_GOAL OF THE EXERCISE_: Extract the complete listing and output it unchanged.
* * * * * * * * *
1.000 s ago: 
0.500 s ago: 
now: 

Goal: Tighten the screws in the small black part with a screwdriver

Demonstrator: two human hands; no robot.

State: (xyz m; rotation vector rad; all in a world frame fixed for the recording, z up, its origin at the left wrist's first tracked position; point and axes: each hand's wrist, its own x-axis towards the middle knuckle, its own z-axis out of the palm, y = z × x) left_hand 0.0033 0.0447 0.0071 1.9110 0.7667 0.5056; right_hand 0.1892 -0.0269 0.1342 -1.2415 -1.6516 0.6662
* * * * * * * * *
_EXERCISE RESPONSE_:
1.000 s ago: 
0.500 s ago: 
now: 

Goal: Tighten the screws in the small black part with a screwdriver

Demonstrator: two human hands; no robot.

State: (xyz m; rotation vector rad; all in a world frame fixed for the recording, z up, its origin at the left wrist's first tracked position; point and axes: each hand's wrist, its own x-axis towards the middle knuckle, its own z-axis out of the palm, y = z × x) left_hand 0.0033 0.0447 0.0071 1.9110 0.7667 0.5056; right_hand 0.1892 -0.0269 0.1342 -1.2415 -1.6516 0.6662

This output requires nothing further.